TASK DESCRIPTION
Print the complete listing so that it matches the original exactly.

-*-

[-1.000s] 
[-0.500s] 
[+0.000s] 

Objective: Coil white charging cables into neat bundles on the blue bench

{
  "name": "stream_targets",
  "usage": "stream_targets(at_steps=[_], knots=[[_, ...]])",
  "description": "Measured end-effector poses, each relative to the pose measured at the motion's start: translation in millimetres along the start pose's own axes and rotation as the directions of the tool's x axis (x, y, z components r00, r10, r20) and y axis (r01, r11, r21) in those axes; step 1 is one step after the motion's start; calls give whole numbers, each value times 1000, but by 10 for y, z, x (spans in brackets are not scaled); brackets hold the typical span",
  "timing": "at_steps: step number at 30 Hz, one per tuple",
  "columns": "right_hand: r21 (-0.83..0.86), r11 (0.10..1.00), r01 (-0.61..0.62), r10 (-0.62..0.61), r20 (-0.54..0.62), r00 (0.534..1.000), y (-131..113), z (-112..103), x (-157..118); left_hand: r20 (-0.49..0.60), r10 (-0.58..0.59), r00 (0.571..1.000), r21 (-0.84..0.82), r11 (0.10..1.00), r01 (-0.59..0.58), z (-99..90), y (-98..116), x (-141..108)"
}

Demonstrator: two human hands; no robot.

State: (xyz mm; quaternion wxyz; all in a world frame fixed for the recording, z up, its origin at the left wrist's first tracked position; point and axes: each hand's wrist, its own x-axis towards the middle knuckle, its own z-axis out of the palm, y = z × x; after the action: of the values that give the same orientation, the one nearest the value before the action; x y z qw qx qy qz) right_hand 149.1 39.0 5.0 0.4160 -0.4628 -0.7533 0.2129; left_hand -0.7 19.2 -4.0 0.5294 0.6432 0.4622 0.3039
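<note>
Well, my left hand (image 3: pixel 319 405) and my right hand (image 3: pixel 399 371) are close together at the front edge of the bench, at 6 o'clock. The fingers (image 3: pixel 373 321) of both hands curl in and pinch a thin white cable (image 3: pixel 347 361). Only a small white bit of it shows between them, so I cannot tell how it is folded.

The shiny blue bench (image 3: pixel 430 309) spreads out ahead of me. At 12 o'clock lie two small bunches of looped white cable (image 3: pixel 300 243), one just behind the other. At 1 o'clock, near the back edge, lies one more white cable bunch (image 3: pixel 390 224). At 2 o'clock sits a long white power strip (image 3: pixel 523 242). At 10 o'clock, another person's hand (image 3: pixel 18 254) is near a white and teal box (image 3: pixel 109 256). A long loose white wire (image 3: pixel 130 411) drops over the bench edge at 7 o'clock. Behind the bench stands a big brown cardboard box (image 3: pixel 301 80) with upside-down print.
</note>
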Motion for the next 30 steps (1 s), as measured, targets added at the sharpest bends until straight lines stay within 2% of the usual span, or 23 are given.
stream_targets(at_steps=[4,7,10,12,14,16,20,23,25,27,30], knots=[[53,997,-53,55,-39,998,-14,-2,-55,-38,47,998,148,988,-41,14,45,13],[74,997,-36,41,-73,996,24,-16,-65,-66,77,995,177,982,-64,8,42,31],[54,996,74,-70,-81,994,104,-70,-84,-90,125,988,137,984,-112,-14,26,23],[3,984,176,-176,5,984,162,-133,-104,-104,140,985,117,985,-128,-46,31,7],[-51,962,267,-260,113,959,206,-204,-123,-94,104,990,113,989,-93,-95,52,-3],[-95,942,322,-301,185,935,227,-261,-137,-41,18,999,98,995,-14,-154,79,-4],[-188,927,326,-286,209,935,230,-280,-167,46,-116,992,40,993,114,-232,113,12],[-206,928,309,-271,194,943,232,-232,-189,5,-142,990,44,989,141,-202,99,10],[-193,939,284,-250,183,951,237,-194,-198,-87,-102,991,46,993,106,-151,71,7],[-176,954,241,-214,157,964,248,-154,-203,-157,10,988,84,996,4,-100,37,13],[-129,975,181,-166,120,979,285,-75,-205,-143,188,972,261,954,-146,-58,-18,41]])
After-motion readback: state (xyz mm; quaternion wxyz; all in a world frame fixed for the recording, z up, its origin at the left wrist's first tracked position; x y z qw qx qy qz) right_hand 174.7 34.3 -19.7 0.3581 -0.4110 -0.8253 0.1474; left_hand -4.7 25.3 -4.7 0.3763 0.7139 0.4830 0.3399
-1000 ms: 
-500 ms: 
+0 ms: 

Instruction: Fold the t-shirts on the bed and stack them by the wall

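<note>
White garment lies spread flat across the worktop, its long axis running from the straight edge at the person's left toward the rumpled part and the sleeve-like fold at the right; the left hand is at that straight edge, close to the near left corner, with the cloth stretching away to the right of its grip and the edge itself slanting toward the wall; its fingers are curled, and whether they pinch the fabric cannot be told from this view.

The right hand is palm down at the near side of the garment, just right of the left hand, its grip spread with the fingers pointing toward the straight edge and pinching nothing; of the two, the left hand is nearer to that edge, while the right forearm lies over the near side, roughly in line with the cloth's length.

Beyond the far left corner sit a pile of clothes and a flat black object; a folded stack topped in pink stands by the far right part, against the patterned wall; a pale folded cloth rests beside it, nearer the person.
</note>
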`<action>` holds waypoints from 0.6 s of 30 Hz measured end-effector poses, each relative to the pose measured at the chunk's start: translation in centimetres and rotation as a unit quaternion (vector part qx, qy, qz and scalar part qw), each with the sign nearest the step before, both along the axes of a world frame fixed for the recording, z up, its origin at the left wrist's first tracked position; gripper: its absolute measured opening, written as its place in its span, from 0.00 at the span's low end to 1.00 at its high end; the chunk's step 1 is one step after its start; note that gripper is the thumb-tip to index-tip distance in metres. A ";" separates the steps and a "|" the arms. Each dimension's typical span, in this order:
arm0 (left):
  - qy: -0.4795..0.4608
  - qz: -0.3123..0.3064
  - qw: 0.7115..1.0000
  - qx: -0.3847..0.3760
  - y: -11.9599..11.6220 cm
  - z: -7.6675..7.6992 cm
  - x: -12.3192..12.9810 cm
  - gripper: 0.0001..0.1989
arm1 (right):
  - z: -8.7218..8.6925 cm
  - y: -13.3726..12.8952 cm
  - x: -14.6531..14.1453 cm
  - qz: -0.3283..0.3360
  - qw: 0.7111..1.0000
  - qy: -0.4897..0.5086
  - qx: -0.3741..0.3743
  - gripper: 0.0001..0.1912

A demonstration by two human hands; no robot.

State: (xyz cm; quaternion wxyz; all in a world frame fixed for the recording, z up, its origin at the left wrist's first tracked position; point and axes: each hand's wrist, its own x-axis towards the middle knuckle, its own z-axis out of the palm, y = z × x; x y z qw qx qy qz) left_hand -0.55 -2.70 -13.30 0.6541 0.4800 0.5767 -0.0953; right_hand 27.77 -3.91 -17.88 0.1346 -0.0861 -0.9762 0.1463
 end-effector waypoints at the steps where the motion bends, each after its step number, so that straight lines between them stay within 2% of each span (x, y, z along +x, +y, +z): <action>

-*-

ANSWER TO THIS TASK
[-1.000s] 
[-0.500s] 
[+0.000s] 

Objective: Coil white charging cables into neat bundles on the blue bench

{
  "name": "stream_targets",
  "usage": "stream_targets(at_steps=[_], knots=[[_, ...]])",
  "description": "Measured end-effector poses, each relative to the pose measured at the motion's start: translation in millimetres along the start pose's own axes and rotation as the directions of the tool's x axis (x, y, z components r00, r10, r20) and y axis (r01, r11, r21) in those axes; step 1 is one step after the motion's start; calls give whole numbers, each value times 1000, but by 10 for y, z, x (spans in brackets are not scaled); brackets hold the typical span",
  "timing": "at_steps: step number at 30 Hz, one per tuple",
  "columns": "right_hand: r21 (-0.83..0.86), r11 (0.10..1.00), r01 (-0.61..0.62), r10 (-0.62..0.61), r20 (-0.54..0.62), r00 (0.534..1.000), y (-131..113), z (-112..103), x (-157..118); left_hand: r20 (-0.49..0.60), r10 (-0.58..0.59), r00 (0.571..1.000), r21 (-0.84..0.82), r11 (0.10..1.00), r01 (-0.59..0.58), z (-99..90), y (-98..116), x (-141..108)"
}

Demonstrator: two human hands; no robot.

State: (xyz mm; quaternion wxyz; all in a world frame fixed for the recording, z up, its origin at the left wrist's first tracked position; point and axes: each hand's wrist, its own x-axis towards the middle knuckle, its own z-axis out of the palm, y = z × x; after the action: of the values that give the same orientation, the one nearest the value before the action; x y z qw qx qy qz) right_hand 149.1 39.0 5.0 0.4160 -0.4628 -0.7533 0.2129; left_hand -0.7 19.2 -4.0 0.5294 0.6432 0.4622 0.3039
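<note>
Well, my left hand (image 3: pixel 319 405) and my right hand (image 3: pixel 399 371) are close together at the front edge of the bench, at 6 o'clock. The fingers (image 3: pixel 373 321) of both hands curl in and pinch a thin white cable (image 3: pixel 347 361). Only a small white bit of it shows between them, so I cannot tell how it is folded.

The shiny blue bench (image 3: pixel 430 309) spreads out ahead of me. At 12 o'clock lie two small bunches of looped white cable (image 3: pixel 300 243), one just behind the other. At 1 o'clock, near the back edge, lies one more white cable bunch (image 3: pixel 390 224). At 2 o'clock sits a long white power strip (image 3: pixel 523 242). At 10 o'clock, another person's hand (image 3: pixel 18 254) is near a white and teal box (image 3: pixel 109 256). A long loose white wire (image 3: pixel 130 411) drops over the bench edge at 7 o'clock. Behind the bench stands a big brown cardboard box (image 3: pixel 301 80) with upside-down print.
</note>
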Motion for the next 30 steps (1 s), as measured, targets added at the sharpest bends until straight lines stay within 2% of the usual span, or 23 are given.
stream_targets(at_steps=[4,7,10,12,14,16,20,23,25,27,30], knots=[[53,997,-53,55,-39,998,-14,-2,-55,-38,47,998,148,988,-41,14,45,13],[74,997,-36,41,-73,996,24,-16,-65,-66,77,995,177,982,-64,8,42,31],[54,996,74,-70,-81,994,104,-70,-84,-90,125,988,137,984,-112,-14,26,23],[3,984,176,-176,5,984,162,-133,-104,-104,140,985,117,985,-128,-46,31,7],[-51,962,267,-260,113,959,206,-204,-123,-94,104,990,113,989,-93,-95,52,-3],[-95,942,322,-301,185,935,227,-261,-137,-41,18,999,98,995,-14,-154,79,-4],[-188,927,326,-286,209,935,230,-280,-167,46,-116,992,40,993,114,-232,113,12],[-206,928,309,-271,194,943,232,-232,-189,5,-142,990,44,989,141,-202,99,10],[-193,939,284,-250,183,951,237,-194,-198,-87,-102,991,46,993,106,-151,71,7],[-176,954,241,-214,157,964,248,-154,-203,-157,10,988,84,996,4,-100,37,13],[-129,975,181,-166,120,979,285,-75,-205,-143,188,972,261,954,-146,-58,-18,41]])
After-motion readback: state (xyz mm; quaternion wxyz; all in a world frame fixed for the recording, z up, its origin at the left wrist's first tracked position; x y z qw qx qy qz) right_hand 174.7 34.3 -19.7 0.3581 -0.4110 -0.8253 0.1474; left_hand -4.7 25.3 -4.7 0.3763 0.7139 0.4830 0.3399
-1000 ms: 
-500 ms: 
+0 ms: 

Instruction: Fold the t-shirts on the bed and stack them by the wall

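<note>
White garment lies spread flat across the worktop, its long axis running from the straight edge at the person's left toward the rumpled part and the sleeve-like fold at the right; the left hand is at that straight edge, close to the near left corner, with the cloth stretching away to the right of its grip and the edge itself slanting toward the wall; its fingers are curled, and whether they pinch the fabric cannot be told from this view.

The right hand is palm down at the near side of the garment, just right of the left hand, its grip spread with the fingers pointing toward the straight edge and pinching nothing; of the two, the left hand is nearer to that edge, while the right forearm lies over the near side, roughly in line with the cloth's length.

Beyond the far left corner sit a pile of clothes and a flat black object; a folded stack topped in pink stands by the far right part, against the patterned wall; a pale folded cloth rests beside it, nearer the person.
</note>
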`<action>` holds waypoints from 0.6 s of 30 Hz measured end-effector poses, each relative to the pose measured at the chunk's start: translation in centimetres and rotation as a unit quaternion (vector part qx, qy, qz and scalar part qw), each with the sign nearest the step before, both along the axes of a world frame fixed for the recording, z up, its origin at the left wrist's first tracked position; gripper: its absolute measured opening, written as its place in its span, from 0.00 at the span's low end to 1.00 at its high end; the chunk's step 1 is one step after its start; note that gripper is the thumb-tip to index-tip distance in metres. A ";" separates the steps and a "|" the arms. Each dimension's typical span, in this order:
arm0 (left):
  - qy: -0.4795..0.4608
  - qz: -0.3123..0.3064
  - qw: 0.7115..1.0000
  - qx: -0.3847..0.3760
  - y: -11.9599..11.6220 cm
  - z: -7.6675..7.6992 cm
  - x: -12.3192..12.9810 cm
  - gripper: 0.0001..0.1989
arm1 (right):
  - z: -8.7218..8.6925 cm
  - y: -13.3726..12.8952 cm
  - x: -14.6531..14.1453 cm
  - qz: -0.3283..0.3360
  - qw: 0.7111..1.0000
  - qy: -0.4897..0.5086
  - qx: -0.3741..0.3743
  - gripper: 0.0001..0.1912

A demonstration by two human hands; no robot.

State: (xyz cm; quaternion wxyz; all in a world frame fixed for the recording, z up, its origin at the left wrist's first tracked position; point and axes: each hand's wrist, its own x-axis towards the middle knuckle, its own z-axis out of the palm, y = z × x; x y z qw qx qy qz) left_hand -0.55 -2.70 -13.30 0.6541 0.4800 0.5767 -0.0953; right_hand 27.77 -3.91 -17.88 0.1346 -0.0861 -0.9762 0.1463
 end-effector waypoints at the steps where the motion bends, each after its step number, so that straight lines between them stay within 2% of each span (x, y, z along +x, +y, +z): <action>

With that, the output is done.